В этот раз его затянутая в перчатку рука устремилась ко мне. Не успела я опомниться, как меня ущипнули за бедро. Вернее, попытались. До тела Жак не достал — захватил пальцами только ткань пальто: на мне было слишком много одежды. Не самая бесстыдная вольность, но я почувствовала себя униженной.

— Никто не разрешал тебе так делать, Жак. Не смей ко мне прикасаться.

— Посмею. Еще как посмею. Или ты забыла наш недавний разговор, мадмуазель аферистка? Захотела сменить свои роскошные шелковые платья на тюремную робу?

И он взглянул на меня с чувством превосходства, с полным осознанием собственной победы: так кот смотрит на мышку, загнанную в угол.

По моим плечам бежали волны брезгливой дрожи.

— На каком основании ты называешь меня аферисткой? С какой это стати я должна переодеться в тюремную робу? Я чиста перед законом.

Брови Жака снова поползли вверх. Он расхохотался, но смех увял, когда негодяй заметил, с какой уверенностью я держусь.

— Я своими глазами видел, в каком состоянии дом.

— За неделю мы все отремонтировали.

На лице моего собеседника мелькнула тень сомнения.

— На какие деньги?

— На те, что этим летом пожертвовал герцог нашему приюту.

Блефуя, я изо всех сил старалась сохранять на лице маску невозмутимости. Это было похоже на игру в покер, когда надо скрывать от противников истинные эмоции. В душе теплился крохотный огонек надежды: а вдруг Жак поверит, что я подготовилась к проверке, и откажется от идеи натравить на меня графского ревизора. В конце концов, его сиятельство Лареман Шаборский ненавидит ложные доносы.

— Врешь! — прошипел Жак, поняв, что добыча ускользает из его жадных лап. Лицо подонка за секунду превратилось в уродливую гримасу ярости и съежилось от морщин. — Сейчас я посмотрю сам.

Он оттолкнул меня от двери, так что я поскользнулась на крыльце и едва не грохнулась с лестницы. Затем попытался войти в дом, но на пороге, преградив ему путь, неожиданно вырос месье Лоран.

— Вам пора, — спокойным, но твердым голосом произнес М. Д.

— А это еще кто такой? — взвизгнул Жак, но опасливо попятился от внушительной фигуры в дверях.
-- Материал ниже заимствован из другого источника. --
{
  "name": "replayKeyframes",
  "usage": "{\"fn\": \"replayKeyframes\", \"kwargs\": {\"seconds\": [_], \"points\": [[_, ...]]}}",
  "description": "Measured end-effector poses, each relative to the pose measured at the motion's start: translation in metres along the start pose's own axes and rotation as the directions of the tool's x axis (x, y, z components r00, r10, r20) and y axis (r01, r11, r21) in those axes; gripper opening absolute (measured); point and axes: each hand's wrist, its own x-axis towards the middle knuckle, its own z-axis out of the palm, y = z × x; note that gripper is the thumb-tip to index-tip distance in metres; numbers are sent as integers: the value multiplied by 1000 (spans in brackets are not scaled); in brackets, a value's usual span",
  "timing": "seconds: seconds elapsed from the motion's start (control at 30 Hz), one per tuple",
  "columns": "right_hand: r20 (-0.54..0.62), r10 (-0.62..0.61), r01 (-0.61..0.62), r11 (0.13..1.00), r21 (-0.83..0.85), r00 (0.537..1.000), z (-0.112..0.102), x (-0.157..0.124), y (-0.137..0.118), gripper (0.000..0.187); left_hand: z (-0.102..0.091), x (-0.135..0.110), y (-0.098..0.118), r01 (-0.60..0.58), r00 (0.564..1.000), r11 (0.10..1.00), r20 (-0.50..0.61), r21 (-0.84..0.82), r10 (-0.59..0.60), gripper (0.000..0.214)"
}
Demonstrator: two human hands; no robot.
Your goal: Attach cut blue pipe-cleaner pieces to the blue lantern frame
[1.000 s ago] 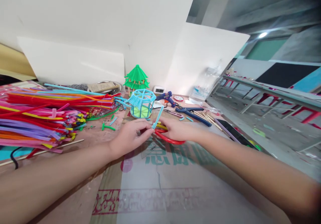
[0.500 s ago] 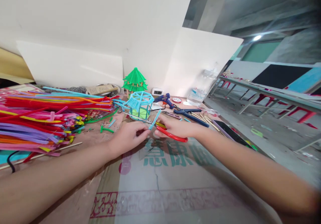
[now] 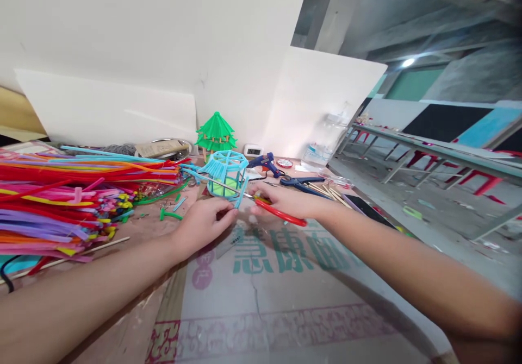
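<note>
My left hand [image 3: 210,224] pinches a short light-blue pipe cleaner [image 3: 241,191], which stands up from the fingertips. In my right hand [image 3: 277,202] are red-handled scissors [image 3: 283,213], their blades pointing left, close to the pipe cleaner. Whether the blades touch it I cannot tell. Just behind both hands stands a small light-blue pavilion frame [image 3: 227,160] with a pale green base and a partly covered roof. A green tiered-roof pavilion [image 3: 216,130] rises behind it.
Bundles of coloured pipe cleaners [image 3: 61,201] lie at the left. A blue glue gun [image 3: 264,163], blue-handled pliers [image 3: 304,183], wooden sticks [image 3: 332,194] and a dark phone [image 3: 369,212] are at the right. A plastic bottle [image 3: 320,144] stands near the white boards [image 3: 142,108].
The scissors' blades now point left across the front of the blue pavilion. The pipe cleaner in my left hand stands more upright and a little further left. The view has shifted slightly.
</note>
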Motion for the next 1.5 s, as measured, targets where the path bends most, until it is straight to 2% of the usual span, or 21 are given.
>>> {"fn": "replayKeyframes", "kwargs": {"seconds": [0.07,0.13,0.17,0.23,0.33,0.4,0.63,0.93,1.5], "points": [[-18,-9,9,1000,10,1000,1,-17,10,53,0,-1,0,-11,1000,1000,-8,-27,10,28],[-22,61,-61,998,26,998,3,-32,25,54,-1,-1,2,-16,1000,998,-24,-64,14,29],[-17,90,-89,996,14,996,4,-39,32,54,-1,0,2,-4,999,996,-33,-94,1,30],[-42,64,-65,998,-12,997,4,-49,45,54,-2,1,4,53,998,981,-34,-188,-60,31],[21,5,-6,1000,25,1000,1,-58,57,59,-1,2,6,156,988,918,38,-364,-153,32],[82,-9,3,997,73,997,-1,-61,59,61,-1,3,6,189,982,889,85,-417,-169,32],[88,-77,61,984,165,993,-3,-62,49,50,0,3,7,156,987,926,85,-343,-134,24],[34,-112,109,991,75,993,-3,-59,37,40,4,1,5,44,998,955,61,-294,-27,20],[46,-74,74,997,5,996,-1,-57,38,39,5,1,4,37,997,966,72,-256,-19,22]]}}
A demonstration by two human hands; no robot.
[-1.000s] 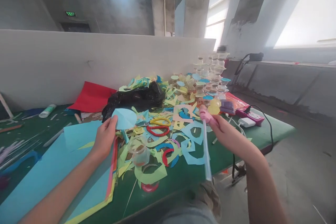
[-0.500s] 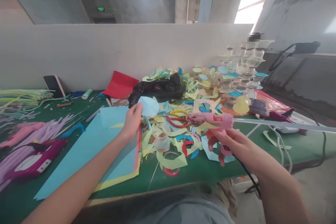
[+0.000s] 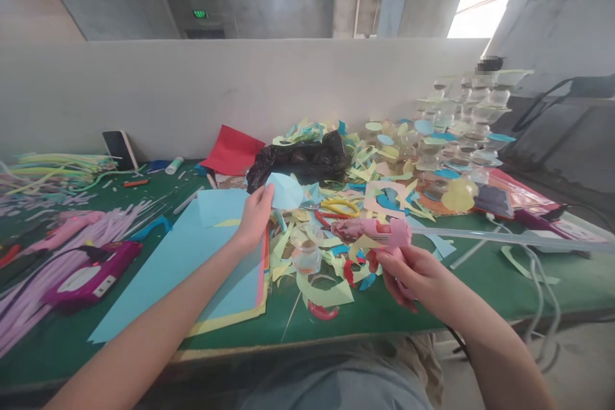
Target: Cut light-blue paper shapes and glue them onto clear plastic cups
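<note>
Our left hand (image 3: pixel 256 214) fingers pinch a blue paper piece (image 3: pixel 287 191) clear of the scraps (image 3: pixel 330 295); right hand (image 3: pixel 414 275) fingers wrap the pink glue gun (image 3: pixel 377 230), nozzle toward it

Left hand (image 3: pixel 255 214): held up near the middle of my view, thumb pressed against the fingertips in a pinch, wrist nearly straight. Left forearm (image 3: pixel 158 327): bare, running from the lower left corner up and to the right. Right hand (image 3: pixel 414 274): lower and to the right, well apart from the left hand, fingers curled into a closed grip. Right forearm (image 3: pixel 494 352): bare, rising from the lower right corner.
</note>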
— Вам пора, неужели вы этого не понимаете? — повторил господин Лоран, сощурив потемневшие глаза. Несмотря на ровный тон, выглядел он угрожающе, и под его хмурым взглядом Жак продолжал отступать, пока каблуки его ботинок не оказались на самом краю ступеньки. В следующую секунду он покачнулся на этом краю, неловко взмахнул руками и кубарем скатился с лестницы на расчищенную тропинку перед домом.

Ахнув, я закрыла ладонями рот.

Не знаю, как сильно ушибся Жак, но он тотчас вскочил на ноги, весь белый от снега и красный от бешенства.

— Ты! — ткнул он в мою сторону трясущимся указательным пальцем.

Его маленькие глазки сверкали, рот кривился, крылья носа раздувались, закрученные кончики усов подрагивали.

Если на меня Жак смотрел со злостью, то на месье Лорана — еще и с опаской.

— Нашла себе нового покровителя? Теперь с ним кувыркаешься?

— Вон! — прогремел М. Д., сжав кулаки.

Жак попятился, но продолжил гавкать с расстояния, словно мелкая трусливая шавка:

— Думаешь, ты у нее первый и единственный? Десятый, если не двадцатый. Расспроси людей, узнаешь много интересного про нее. Святую невинность из себя корчит, а сама с каждым, у кого толстый кошелек…

Мои щеки вспыхнули.

— Вон! — гаркнул месье Лоран и, высокий, угрожающий, шагнул вперед.

Жак вздрогнул от его крика и зайцем рванул к калитке.

Тяжело дыша, я наблюдала за тем, как, спотыкаясь, он бежит через двор по тропинке, расчищенной от снега, как исчезает за оградой и уже там, на центральной улице, переходит на шаг.

Почувствовав себя в безопасности, Жак расправил плечи, одернул пальто, испачканное в снегу, и с гордым видом направился к своему экипажу, припаркованному у обочины дороги. Напряженная, я следила за ним: вот он сел в карету, повозка тронулась с места, медленно покатившись между высокими сугробами. Вскоре ее заслонили деревья.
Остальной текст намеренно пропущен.